WORK REQUIRED:
Copy out every line of the data that has the word "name" somewhere in it.

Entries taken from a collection
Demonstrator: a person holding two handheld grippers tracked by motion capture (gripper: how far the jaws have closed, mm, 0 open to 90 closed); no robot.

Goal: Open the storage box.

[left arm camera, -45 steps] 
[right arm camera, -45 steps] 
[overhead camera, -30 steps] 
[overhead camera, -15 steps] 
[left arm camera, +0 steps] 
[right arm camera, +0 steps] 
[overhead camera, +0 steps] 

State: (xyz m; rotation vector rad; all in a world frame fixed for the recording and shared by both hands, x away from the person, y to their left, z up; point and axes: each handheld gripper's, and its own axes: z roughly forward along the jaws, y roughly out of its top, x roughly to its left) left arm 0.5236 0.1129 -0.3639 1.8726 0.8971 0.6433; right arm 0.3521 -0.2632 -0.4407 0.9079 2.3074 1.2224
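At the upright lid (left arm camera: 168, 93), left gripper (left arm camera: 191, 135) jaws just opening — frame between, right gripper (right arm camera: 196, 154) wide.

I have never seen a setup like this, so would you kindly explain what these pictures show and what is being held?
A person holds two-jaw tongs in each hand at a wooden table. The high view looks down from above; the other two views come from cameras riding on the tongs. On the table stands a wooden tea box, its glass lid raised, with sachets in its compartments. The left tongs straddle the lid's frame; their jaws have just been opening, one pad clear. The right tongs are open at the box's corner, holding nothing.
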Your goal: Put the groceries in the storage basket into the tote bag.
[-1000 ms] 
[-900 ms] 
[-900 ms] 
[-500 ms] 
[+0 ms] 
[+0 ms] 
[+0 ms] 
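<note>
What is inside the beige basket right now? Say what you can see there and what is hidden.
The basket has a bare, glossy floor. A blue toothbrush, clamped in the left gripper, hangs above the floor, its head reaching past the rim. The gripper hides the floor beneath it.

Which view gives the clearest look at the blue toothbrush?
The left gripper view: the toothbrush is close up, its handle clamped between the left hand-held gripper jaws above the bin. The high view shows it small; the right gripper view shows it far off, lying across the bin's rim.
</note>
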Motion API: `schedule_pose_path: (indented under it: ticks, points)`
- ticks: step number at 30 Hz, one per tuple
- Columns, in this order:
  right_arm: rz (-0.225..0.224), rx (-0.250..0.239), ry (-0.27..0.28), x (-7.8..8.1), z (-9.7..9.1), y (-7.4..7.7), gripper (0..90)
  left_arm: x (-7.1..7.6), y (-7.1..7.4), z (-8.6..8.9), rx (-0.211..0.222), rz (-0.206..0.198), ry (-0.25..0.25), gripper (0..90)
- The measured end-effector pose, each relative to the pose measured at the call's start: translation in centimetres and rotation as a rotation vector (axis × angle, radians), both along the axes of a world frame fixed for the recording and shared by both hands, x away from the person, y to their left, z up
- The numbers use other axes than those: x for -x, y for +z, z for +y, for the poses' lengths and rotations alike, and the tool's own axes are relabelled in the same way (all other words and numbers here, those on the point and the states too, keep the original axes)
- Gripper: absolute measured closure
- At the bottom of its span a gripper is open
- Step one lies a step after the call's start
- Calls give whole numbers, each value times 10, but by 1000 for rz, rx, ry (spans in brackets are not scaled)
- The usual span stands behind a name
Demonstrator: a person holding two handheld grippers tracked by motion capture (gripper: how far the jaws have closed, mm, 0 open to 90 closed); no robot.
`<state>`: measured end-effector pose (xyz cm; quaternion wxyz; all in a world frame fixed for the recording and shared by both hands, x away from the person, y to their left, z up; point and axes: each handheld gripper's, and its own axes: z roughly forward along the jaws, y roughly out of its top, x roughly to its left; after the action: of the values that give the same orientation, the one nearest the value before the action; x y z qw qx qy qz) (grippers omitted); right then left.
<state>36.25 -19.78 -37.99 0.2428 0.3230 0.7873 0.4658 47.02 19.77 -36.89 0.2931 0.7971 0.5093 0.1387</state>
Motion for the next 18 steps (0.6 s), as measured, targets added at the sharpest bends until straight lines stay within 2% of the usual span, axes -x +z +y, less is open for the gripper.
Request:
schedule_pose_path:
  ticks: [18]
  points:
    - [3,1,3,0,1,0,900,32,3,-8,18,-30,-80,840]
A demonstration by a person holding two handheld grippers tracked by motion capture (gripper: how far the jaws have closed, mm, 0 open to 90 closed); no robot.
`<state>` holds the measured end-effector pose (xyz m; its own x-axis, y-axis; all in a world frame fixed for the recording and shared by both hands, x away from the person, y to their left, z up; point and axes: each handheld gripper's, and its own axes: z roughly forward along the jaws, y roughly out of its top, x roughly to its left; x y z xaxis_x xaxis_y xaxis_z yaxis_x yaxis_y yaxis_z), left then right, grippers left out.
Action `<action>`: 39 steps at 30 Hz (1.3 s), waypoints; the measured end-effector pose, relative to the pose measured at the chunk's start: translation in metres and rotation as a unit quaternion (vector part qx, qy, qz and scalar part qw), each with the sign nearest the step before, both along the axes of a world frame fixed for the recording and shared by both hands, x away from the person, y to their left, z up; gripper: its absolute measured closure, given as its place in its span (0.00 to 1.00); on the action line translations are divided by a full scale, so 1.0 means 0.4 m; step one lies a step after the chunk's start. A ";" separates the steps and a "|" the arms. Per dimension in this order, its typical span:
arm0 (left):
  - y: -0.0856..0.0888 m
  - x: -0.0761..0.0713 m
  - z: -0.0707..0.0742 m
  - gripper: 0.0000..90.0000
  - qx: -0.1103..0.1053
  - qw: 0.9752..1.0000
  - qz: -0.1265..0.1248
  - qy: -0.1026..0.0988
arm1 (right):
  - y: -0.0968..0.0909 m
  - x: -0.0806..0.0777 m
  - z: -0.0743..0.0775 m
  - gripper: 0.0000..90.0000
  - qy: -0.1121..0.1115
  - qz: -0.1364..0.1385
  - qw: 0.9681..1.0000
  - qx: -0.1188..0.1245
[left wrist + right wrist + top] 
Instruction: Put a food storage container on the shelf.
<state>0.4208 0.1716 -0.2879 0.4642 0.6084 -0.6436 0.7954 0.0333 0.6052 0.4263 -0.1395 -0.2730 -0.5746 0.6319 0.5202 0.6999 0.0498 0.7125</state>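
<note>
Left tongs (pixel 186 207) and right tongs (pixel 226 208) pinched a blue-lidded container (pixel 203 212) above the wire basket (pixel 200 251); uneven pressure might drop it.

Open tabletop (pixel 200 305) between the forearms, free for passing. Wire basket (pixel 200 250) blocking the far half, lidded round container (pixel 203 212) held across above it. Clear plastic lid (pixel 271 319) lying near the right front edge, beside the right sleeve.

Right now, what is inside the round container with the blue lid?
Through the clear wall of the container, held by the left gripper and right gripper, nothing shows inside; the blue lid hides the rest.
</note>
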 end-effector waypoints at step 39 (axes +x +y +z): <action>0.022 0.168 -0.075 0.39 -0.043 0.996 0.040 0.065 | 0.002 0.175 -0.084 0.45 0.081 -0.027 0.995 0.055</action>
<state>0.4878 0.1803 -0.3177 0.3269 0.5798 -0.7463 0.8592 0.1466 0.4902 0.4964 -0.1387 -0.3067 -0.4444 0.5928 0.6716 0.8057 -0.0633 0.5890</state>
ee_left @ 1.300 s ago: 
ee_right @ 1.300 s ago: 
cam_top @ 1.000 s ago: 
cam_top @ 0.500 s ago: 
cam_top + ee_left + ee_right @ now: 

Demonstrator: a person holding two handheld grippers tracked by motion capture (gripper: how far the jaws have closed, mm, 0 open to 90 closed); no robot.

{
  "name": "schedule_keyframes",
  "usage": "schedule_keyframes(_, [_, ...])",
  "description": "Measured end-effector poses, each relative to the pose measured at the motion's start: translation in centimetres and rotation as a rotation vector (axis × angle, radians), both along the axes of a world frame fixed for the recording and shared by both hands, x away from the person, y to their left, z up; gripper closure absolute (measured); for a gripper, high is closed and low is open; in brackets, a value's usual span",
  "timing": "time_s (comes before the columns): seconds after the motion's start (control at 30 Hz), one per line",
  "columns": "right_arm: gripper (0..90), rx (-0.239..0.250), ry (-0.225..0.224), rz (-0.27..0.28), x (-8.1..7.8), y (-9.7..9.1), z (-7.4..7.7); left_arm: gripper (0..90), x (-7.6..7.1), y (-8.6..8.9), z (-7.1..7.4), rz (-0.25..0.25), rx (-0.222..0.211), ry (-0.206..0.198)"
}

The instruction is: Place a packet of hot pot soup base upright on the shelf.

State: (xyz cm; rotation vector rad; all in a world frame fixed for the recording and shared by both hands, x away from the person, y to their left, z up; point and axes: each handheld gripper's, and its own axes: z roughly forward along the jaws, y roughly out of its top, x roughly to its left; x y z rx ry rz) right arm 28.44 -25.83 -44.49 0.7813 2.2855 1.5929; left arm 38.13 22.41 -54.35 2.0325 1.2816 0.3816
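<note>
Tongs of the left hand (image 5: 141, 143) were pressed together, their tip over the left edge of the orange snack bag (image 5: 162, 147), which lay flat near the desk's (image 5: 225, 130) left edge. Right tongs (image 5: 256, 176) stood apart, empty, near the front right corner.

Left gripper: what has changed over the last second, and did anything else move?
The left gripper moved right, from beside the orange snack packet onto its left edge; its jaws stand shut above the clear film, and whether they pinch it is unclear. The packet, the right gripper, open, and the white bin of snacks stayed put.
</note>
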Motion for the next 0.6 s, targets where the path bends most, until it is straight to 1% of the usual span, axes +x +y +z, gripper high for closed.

YOUR RESPONSE:
- The usual span stands behind a name
  "name": "schedule_keyframes",

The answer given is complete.